I am trying to expand the numpy "tensordot" such that things like: K_ijklm = A_ki * B_jml can be written in a clear way like this: K = mytensordot(A,B,[2,0],[1,4,3])

To my understanding, numpy's tensordot (with optional argument 0) would be able to do something like this: K_kijml = A_ki * B_jml, i.e. keeping the order of the indexes. Therefore I would then have to do a number of np.swapaxes() to obtain the matrix `K_ijklm', which in a complicated case can be an easy source of errors (potentially very hard to debug).
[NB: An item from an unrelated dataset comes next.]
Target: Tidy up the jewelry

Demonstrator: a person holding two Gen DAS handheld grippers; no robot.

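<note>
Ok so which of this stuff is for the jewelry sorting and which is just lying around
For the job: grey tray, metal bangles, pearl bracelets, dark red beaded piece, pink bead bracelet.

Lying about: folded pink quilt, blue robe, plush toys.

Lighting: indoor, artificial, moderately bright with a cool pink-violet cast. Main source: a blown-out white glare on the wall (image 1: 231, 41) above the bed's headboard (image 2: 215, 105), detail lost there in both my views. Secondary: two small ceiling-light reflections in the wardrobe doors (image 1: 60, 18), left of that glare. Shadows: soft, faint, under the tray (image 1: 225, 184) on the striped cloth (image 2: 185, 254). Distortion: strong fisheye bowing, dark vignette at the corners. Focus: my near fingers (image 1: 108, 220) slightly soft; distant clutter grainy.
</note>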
The problem is that my implementation is slow (10x slower than tensordot [EDIT: It is actually MUCH slower than that]), even when using numba. I was wondering if anyone would have some insight on what could be done to improve the performance of my algorithm.

MWE

import numpy as np
import numba as nb
import itertools
import timeit

@nb.jit()
def myproduct(dimN):
    N=np.prod(dimN)
    L=len(dimN)
    Product=np.zeros((N,L),dtype=np.int32)
    rn=0
    for n in range(1,N):
        for l in range(L):
            if l==0:
                rn=1
            v=Product[n-1,L-1-l]+rn
            rn = 0
            if v == dimN[L-1-l]:
                v = 0
                rn = 1
            Product[n,L-1-l]=v
    return Product

@nb.jit()
def mytensordot(A,B,iA,iB):
    iA,iB = np.array(iA,dtype=np.int32),np.array(iB,dtype=np.int32)
    dimA,dimB = A.shape,B.shape
    NdimA,NdimB=len(dimA),len(dimB)

    if len(iA) != NdimA: raise ValueError("iA must be same size as dim A")
    if len(iB) != NdimB: raise ValueError("iB must be same size as dim B")

    NdimN = NdimA + NdimB
    dimN=np.zeros(NdimN,dtype=np.int32)
    dimN[iA]=dimA
    dimN[iB]=dimB
    Out=np.zeros(dimN)
    indexes = myproduct(dimN)

    for nidxs in indexes:
        idxA = tuple(nidxs[iA])
        idxB = tuple(nidxs[iB])
        v=A[(idxA)]*B[(idxB)]
        Out[tuple(nidxs)]=v
    return Out



A=np.random.random((4,5,3))
B=np.random.random((6,4))

def runmytdot():
    return mytensordot(A,B,[0,2,3],[1,4])
def runtensdot():
    return np.tensordot(A,B,0).swapaxes(1,3).swapaxes(2,3)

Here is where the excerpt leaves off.